• [Information provided]
□ □ □
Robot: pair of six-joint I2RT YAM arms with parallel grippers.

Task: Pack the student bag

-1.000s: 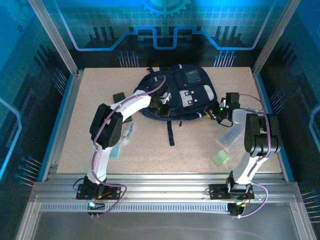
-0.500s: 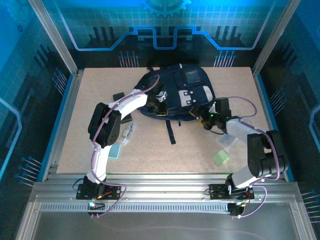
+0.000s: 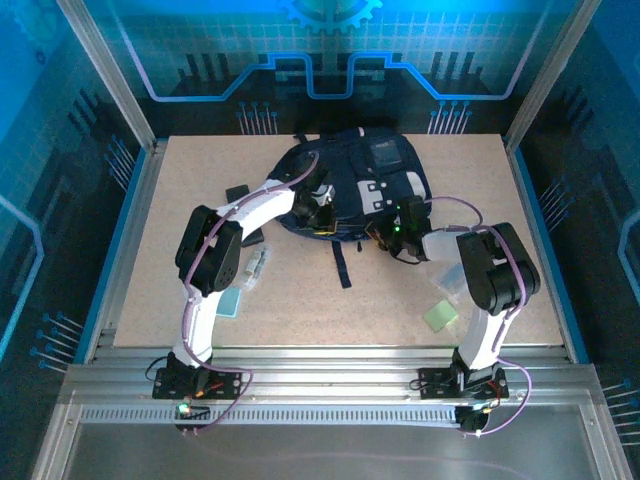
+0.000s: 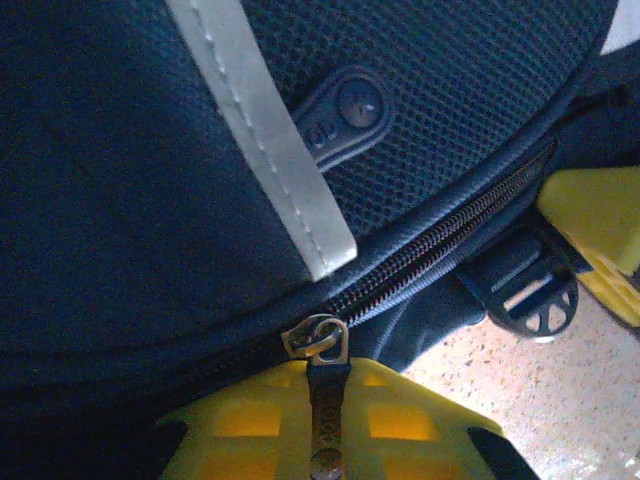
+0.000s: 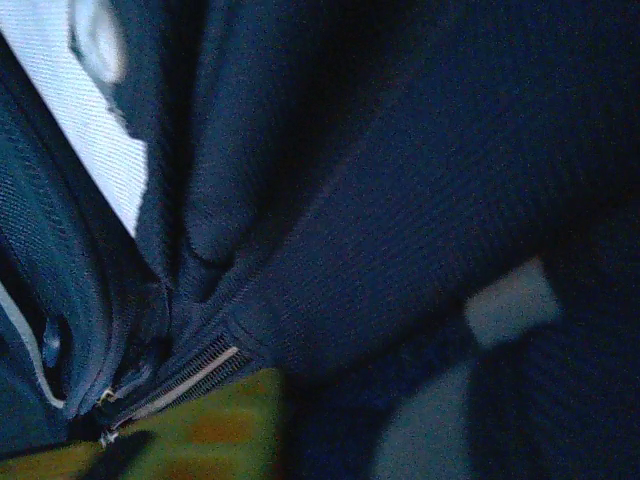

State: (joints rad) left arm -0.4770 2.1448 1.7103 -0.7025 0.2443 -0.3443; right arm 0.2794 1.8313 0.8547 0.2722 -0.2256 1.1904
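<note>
Fabric of dark navy made up the student bag point(image 3: 350, 175), which lay flat at the far middle of the table point(image 3: 330, 320). Its light grey patches point(image 3: 378, 193) faced up and a dark strap point(image 3: 340, 262) trailed toward the arms. Seen from the left wrist, its mesh-textured panel carried a thin white stripe point(image 4: 265, 140) with stitched edges and a small rubber tab point(image 4: 345, 108). Below these ran a zipper point(image 4: 450, 235) whose metal zipper pull point(image 4: 318, 345) rested on one yellow finger point(image 4: 240, 420).

The left gripper point(image 3: 322, 212) was clenched on a navy fold at the bag's near left edge, with a plastic buckle point(image 4: 535, 305) beside that fold. The right gripper point(image 3: 385, 232) pressed against the near right edge with its jaws closed. The dim, blurred right wrist view did not show what, if anything, it pinched.

Left of the bag lay a small black case point(image 3: 237, 194). A teal card point(image 3: 230, 303), a clear packet point(image 3: 455, 280) and a green pad point(image 3: 440, 316) lay nearer the arms.
</note>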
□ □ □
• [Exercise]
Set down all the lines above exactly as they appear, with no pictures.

• [Exercise output]
Robot: pair of six-joint I2RT YAM arms with parallel grippers.

Task: Pack the student bag

-1.000s: 
-0.500s: 
+0.000s: 
+0.000s: 
+0.000s: 

State: (joints rad) left arm -0.4770 2.1448 1.7103 -0.7025 0.2443 -0.3443; right arm 0.2794 1.8313 0.8547 0.2722 -0.2256 1.1904
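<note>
Fabric of dark navy made up the student bag point(image 3: 350, 175), which lay flat at the far middle of the table point(image 3: 330, 320). Its light grey patches point(image 3: 378, 193) faced up and a dark strap point(image 3: 340, 262) trailed toward the arms. Seen from the left wrist, its mesh-textured panel carried a thin white stripe point(image 4: 265, 140) with stitched edges and a small rubber tab point(image 4: 345, 108). Below these ran a zipper point(image 4: 450, 235) whose metal zipper pull point(image 4: 318, 345) rested on one yellow finger point(image 4: 240, 420).

The left gripper point(image 3: 322, 212) was clenched on a navy fold at the bag's near left edge, with a plastic buckle point(image 4: 535, 305) beside that fold. The right gripper point(image 3: 385, 232) pressed against the near right edge with its jaws closed. The dim, blurred right wrist view did not show what, if anything, it pinched.

Left of the bag lay a small black case point(image 3: 237, 194). A teal card point(image 3: 230, 303), a clear packet point(image 3: 455, 280) and a green pad point(image 3: 440, 316) lay nearer the arms.
</note>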

Nothing remains to be written for this exercise.